I generally see two kind of seniors. The first group is senior in terms of
experience and hard work. The second group got there only through obligation,
working for years without growing a lot. Unfortunately, I see most management
puts a hard cap on minimum experience before being a senior, so the former
group and the latter group become indistinguishable. Other problems include
Peter principle, where because someone got promoted to senior, he is now
attributed as a good leader, despite having no experience leading as a junior
before. Skills that are at best orthogonal are attributed to seniority,
despite the fact many junior and medior people may be better at teaching,
leading and mentoring others than their seniors. Nothing in the track
guarantees a senior ever has to practice or show their excellence in these
skills, either.

Furthermore, most people aren't doing interesting things. They get a
revolutionizing experience at work maybe once a month at best, if not far
longer. Couple that with an echo chamber and suddenly, they believe it is
normal to take 3 to 10 years to become an expert on fairly trivial domain
knowledge. We're not talking about top-of-the-line C++ programmers, ML
experts, people driving innovation, veteran software architects or whatever.
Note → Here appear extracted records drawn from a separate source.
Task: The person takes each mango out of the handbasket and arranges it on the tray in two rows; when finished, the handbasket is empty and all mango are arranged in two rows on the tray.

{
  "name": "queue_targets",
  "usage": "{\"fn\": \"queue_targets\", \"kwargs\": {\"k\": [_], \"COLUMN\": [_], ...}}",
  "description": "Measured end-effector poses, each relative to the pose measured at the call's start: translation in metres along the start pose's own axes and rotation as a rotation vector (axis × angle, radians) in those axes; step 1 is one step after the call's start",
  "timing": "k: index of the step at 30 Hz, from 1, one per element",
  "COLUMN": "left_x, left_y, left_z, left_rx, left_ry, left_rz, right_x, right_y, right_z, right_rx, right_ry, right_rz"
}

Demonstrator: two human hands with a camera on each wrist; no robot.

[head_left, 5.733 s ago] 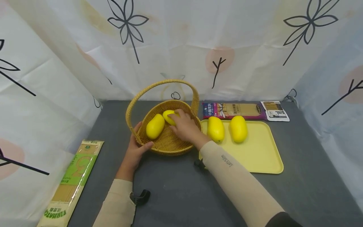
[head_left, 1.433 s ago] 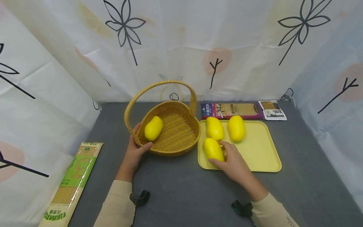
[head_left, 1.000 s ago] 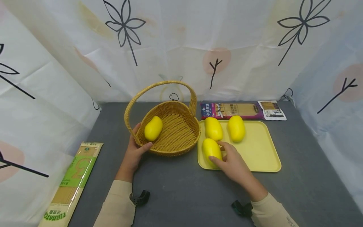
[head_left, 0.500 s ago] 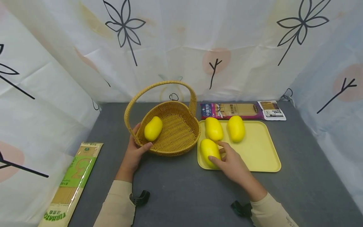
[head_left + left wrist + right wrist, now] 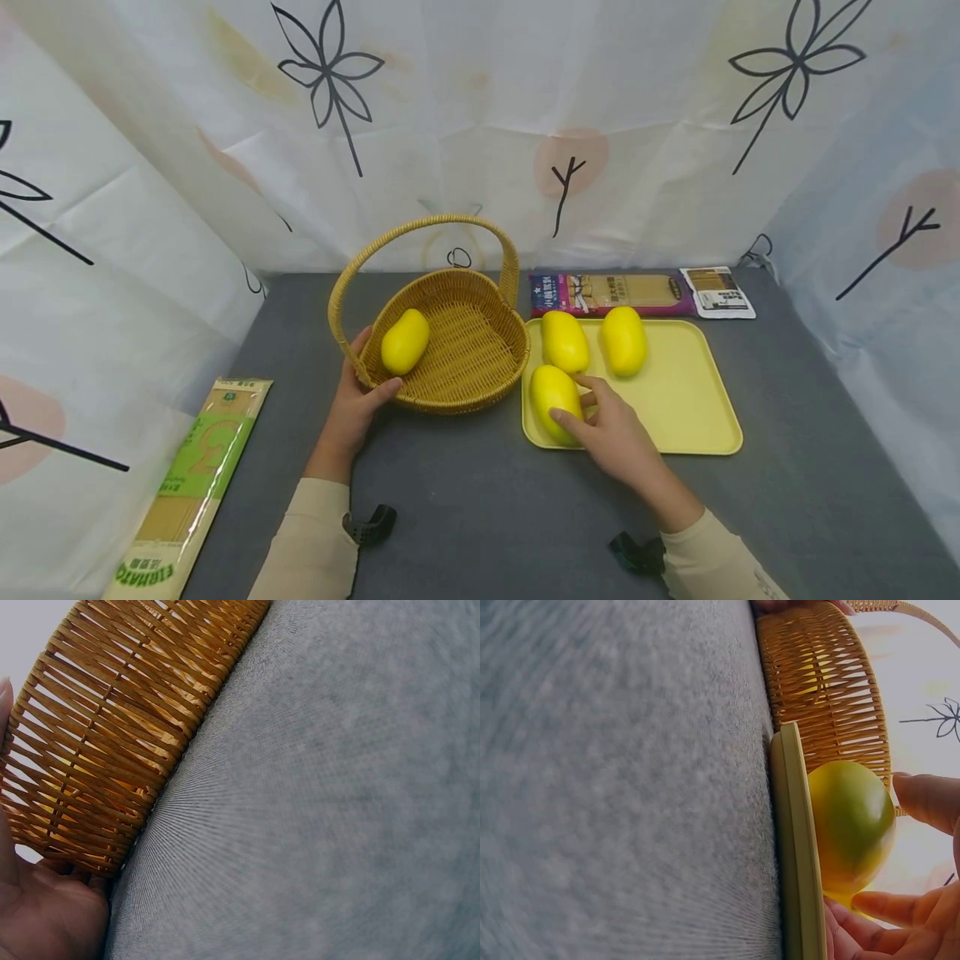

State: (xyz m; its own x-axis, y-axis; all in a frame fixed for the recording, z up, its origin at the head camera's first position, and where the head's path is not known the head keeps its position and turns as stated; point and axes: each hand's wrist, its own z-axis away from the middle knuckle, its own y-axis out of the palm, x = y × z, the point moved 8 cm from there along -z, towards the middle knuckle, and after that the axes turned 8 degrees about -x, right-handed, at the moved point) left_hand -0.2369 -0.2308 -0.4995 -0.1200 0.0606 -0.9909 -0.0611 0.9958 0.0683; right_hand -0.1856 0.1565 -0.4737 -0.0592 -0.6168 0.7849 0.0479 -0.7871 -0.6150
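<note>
Smooth yellow oval fruit [image 5: 553, 398] sits at ten o'clock from right grip [image 5: 618, 437] | long axis eleven-to-five | right's the nearer hand, fingers loosely spread!

A tabletop set resembling a small makeshift studio: flower-printed white fabric [image 5: 465, 108] hangs on three sides of a dark gray table [image 5: 465, 492], and two black wrist-worn devices [image 5: 370, 525] show above its surface. The fabric hides whatever kind of room lies beyond.

Soft, even light fills the head view, while the wrist views partly blur the grey tabletop [image 5: 615, 765]
</note>
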Motion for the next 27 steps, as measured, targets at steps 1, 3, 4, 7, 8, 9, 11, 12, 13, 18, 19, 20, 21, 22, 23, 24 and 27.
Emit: {"fn": "queue_targets", "kwargs": {"k": [1,3,4,7,8,9,11,12,13,18,19,20,21,22,23,24,27], "left_x": [0.0,0.0,0.0,0.001,0.001,0.001,0.002,0.002,0.002,0.001,0.001,0.001,0.002,0.002,0.002,0.002,0.002], "left_y": [0.0,0.0,0.0,0.001,0.001,0.001,0.001,0.001,0.001,0.002,0.002,0.002,0.001,0.001,0.001,0.001,0.0], "left_z": [0.0,0.0,0.0,0.0,0.0,0.0,0.0,0.0,0.0,0.001,0.0,0.0,0.0,0.0,0.0,0.0,0.0], "left_rx": [0.002,0.004,0.006,0.009,0.01,0.011,0.011,0.012,0.013,0.018,0.018,0.017,0.017,0.017,0.015,0.014,0.009], "left_ry": [0.004,0.009,0.01,0.01,0.009,0.008,0.005,0.004,0.002,-0.002,-0.002,-0.001,0.0,0.0,0.001,0.002,0.001], "left_rz": [0.003,0.01,0.013,0.014,0.014,0.013,0.011,0.013,0.015,0.026,0.027,0.027,0.027,0.027,0.026,0.024,0.016], "right_x": [0.0,0.0,0.0,-0.001,-0.001,0.0,0.002,0.003,0.005,0.014,0.017,0.019,0.022,0.025,0.029,0.032,0.042], "right_y": [-0.001,-0.002,-0.003,-0.006,-0.007,-0.009,-0.012,-0.013,-0.015,-0.023,-0.025,-0.026,-0.028,-0.03,-0.031,-0.033,-0.036], "right_z": [0.0,-0.001,-0.001,-0.001,-0.001,0.0,0.0,0.0,0.0,-0.001,-0.001,-0.001,-0.001,-0.002,-0.002,-0.002,-0.004], "right_rx": [-0.001,0.0,0.001,0.006,0.005,0.004,0.001,-0.001,-0.002,-0.014,-0.022,-0.031,-0.041,-0.052,-0.062,-0.071,-0.088], "right_ry": [-0.002,0.004,0.006,0.01,0.009,0.006,-0.004,-0.01,-0.018,-0.071,-0.088,-0.106,-0.125,-0.146,-0.165,-0.182,-0.216], "right_rz": [0.006,0.019,0.021,0.018,0.014,0.009,-0.006,-0.012,-0.016,-0.042,-0.054,-0.069,-0.085,-0.104,-0.121,-0.14,-0.184]}}
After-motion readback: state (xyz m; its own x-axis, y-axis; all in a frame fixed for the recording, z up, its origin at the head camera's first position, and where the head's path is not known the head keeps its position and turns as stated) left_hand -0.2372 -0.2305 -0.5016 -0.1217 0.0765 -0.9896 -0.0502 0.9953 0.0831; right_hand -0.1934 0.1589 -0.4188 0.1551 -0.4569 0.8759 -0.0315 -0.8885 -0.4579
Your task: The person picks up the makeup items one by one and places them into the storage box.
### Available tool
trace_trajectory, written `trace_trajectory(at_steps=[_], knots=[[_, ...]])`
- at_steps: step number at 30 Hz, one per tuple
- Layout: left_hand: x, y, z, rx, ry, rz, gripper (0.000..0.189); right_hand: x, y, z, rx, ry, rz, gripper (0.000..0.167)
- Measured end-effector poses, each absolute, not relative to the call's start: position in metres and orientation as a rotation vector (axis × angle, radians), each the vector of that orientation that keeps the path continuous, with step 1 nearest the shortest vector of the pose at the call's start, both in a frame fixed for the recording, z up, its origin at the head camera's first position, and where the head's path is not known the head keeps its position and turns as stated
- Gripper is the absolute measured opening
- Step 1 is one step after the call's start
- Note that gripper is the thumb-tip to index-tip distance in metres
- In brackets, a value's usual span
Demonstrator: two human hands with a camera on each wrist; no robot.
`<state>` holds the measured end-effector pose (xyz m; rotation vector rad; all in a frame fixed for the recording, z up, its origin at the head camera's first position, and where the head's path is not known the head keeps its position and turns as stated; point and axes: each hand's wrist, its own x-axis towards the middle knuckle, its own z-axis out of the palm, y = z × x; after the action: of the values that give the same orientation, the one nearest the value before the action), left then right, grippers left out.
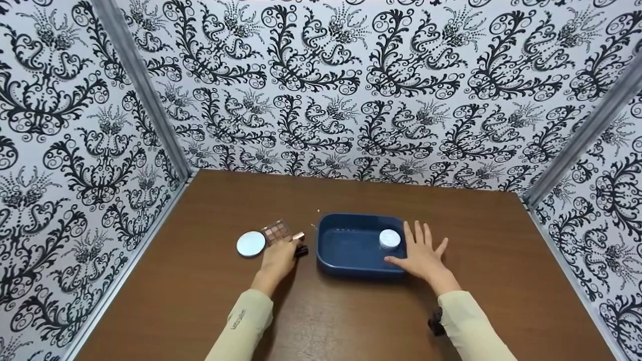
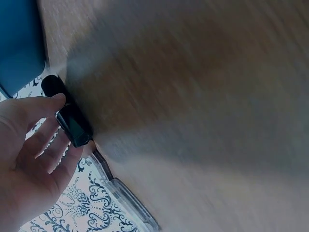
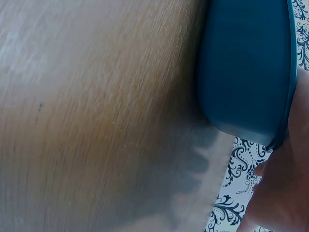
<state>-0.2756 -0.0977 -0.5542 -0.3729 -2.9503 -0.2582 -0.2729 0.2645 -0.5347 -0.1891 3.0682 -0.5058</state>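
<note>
Black cosmetic pieces (image 2: 75, 126), left of a blue tray (image 1: 358, 273), are pinched by the left hand (image 1: 278, 258), thumb against fingers, a grip that seems to suit their slim shape. Whether they touch the tabletop (image 1: 321, 321), I cannot tell. The right hand (image 1: 422, 254) spreads its fingers wide at the tray's right rim, probably steadying it. Inside sits a white jar (image 1: 389, 239); a palette (image 1: 275, 232) lies beyond the left hand.
</note>
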Motion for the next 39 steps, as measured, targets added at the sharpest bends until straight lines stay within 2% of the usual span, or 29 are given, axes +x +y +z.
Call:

We're talking your average CRUD web programmer who did some backend, maybe
some frontend. We're talking people who believe one can only be senior being
able to deploy an application from scratch into a new environment, thinking
this takes at minimum 3 years to learn when in reality, you could pick up a
guide how to do this today. The only real thing you'll miss out are office
politics and navigating in a group setting. The former is so volatile and
context-dependent, you might as well learn it on the fly or wait until 15
years have passed by and pretty much any possible situation has come up. The
latter is severely overstated in difficulty and most people will pick this up
in no time, unless the team is dysfunctional to begin with.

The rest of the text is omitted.